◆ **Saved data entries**

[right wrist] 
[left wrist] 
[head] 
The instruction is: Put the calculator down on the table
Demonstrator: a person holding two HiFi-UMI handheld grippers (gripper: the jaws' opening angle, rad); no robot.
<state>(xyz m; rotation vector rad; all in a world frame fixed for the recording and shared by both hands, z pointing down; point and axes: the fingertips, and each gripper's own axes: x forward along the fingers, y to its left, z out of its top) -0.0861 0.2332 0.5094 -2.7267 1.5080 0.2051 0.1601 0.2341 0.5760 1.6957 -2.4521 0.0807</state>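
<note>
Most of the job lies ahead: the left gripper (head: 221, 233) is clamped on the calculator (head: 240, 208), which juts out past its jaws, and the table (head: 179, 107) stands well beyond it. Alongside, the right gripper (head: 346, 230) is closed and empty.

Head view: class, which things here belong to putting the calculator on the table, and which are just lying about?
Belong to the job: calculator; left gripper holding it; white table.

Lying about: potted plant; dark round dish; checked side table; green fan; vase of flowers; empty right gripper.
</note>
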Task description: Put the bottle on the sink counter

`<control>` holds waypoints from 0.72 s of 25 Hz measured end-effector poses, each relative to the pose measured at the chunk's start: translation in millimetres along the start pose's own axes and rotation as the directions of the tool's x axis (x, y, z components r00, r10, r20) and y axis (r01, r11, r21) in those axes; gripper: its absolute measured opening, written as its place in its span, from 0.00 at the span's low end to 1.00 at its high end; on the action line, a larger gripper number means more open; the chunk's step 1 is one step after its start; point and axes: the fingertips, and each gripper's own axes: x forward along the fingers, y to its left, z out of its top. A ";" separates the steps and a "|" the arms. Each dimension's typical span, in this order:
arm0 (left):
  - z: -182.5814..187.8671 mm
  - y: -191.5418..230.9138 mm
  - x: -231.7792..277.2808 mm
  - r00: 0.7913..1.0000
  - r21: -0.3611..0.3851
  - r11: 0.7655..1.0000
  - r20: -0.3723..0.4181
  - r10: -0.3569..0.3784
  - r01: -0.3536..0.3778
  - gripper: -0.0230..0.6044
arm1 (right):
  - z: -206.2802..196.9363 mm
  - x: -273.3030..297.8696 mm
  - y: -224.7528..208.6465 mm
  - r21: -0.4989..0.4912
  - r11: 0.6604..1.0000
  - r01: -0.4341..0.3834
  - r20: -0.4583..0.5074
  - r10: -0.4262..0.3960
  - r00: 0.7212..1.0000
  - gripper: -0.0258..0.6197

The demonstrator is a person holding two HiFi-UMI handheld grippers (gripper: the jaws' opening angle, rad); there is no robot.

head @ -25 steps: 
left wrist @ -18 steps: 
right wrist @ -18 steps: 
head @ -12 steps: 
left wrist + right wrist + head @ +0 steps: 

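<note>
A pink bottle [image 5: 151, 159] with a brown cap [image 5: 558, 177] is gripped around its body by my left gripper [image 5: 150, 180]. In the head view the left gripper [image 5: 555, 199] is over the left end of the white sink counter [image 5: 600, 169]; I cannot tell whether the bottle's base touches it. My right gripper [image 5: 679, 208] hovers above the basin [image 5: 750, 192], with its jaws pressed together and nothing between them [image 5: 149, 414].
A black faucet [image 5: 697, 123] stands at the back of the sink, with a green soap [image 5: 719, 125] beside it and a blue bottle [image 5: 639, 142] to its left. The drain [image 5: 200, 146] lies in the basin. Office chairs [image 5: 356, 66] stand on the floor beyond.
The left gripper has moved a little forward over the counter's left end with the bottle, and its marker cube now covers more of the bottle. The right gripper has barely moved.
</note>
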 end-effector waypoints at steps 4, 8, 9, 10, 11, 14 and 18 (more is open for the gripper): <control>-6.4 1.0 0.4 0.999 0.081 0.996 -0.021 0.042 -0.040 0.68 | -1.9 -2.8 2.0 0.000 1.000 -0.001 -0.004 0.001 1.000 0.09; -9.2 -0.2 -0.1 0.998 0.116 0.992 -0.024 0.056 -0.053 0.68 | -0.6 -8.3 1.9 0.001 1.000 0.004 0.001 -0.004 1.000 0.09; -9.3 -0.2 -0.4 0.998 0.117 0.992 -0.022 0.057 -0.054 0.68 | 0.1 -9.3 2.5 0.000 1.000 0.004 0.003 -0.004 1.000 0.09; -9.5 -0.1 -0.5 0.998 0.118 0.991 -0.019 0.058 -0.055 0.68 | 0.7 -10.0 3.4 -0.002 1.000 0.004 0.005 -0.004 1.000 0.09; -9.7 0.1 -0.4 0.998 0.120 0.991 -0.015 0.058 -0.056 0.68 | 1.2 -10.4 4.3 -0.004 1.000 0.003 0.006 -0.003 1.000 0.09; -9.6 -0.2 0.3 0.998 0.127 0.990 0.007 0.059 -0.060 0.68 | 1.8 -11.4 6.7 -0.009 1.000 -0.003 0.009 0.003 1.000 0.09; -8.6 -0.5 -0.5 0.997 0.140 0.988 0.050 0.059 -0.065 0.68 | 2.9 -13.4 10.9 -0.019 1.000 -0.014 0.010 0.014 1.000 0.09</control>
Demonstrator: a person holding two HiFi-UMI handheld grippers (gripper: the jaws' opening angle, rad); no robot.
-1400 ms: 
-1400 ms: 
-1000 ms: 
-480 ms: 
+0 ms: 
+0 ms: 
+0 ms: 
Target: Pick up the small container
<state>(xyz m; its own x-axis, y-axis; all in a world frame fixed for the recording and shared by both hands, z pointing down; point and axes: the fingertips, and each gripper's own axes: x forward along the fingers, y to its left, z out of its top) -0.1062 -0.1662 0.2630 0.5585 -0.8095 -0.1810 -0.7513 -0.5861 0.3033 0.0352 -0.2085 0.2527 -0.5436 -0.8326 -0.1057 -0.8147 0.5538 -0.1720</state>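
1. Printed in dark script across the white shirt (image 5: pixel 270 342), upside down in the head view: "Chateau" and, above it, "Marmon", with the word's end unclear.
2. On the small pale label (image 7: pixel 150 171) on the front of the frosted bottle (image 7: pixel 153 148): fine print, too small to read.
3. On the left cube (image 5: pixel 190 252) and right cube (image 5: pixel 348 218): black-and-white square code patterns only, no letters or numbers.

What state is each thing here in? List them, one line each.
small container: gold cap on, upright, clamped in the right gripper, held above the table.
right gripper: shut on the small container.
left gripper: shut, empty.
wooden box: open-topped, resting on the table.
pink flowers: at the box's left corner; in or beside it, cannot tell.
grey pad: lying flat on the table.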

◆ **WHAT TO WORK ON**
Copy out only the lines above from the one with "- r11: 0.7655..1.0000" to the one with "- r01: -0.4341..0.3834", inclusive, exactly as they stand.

◆ **ANSWER TO THIS EXERCISE**
  - r11: 0.7655..1.0000
  - r20: -0.3723..0.4181
  - r10: -0.3569..0.3784
  - r01: -0.3536..0.3778
  - gripper: -0.0230..0.6044
arm1 (right):
  - z: -206.2802..196.9363 mm
  - x: -273.3030..297.8696 mm
  - y: -224.7528..208.6465 mm
  - r21: -0.4989..0.4912
  - r11: 0.6604..1.0000
  - r01: -0.4341..0.3834

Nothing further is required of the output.